10

Making The Case For Staging And Cloud Computing Integration

Darren Cunningham, in his recent blog post How to Migrate To The Cloud, made some great points around the use of staging for data integration for cloud computing. The reasons he would leverage a staging area for cloud computing include:

  • It enables better business control before the data is pushed from one system to the other.
  • It enables tracking and reconciliation of a business process.
  • It enables the addition of new sources or targets with reuse instead of building the spaghetti plate of point to point direct interfaces. It responds to the SOA paradigm.
  • It breaks the dependencies between the two systems enabling asynchronous synchronization or synchronous with different size of data set (single message or bulk).

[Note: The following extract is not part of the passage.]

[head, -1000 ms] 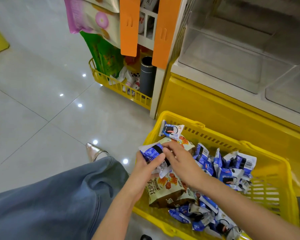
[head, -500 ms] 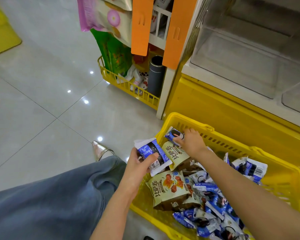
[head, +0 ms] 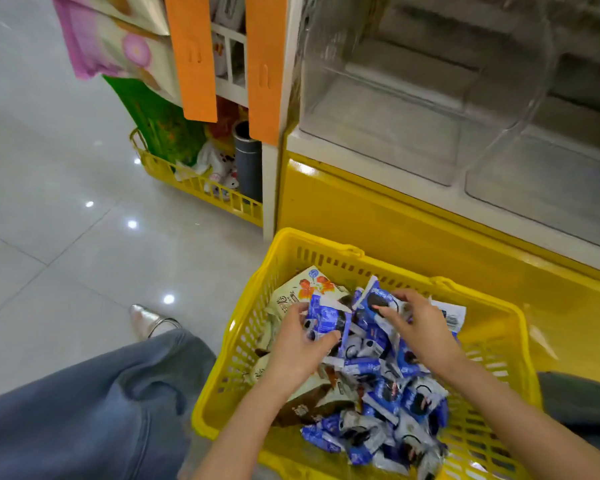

The reality of data integration is that the patterns of use are largely dependent upon the requirements. While real-time or near-time data integration is required in certain circumstances, the use of a staging area for data integration is gaining ground as more and more corporate data sets reside in clouds.

As Darren points out above, the core reason is control of the data as it moves from system to system, typically on-premise to the cloud, and back again. The use of intermediary staging where the data can be viewed, manipulated, and cleaned, insures that the data quality and any data governance required occurs consistently.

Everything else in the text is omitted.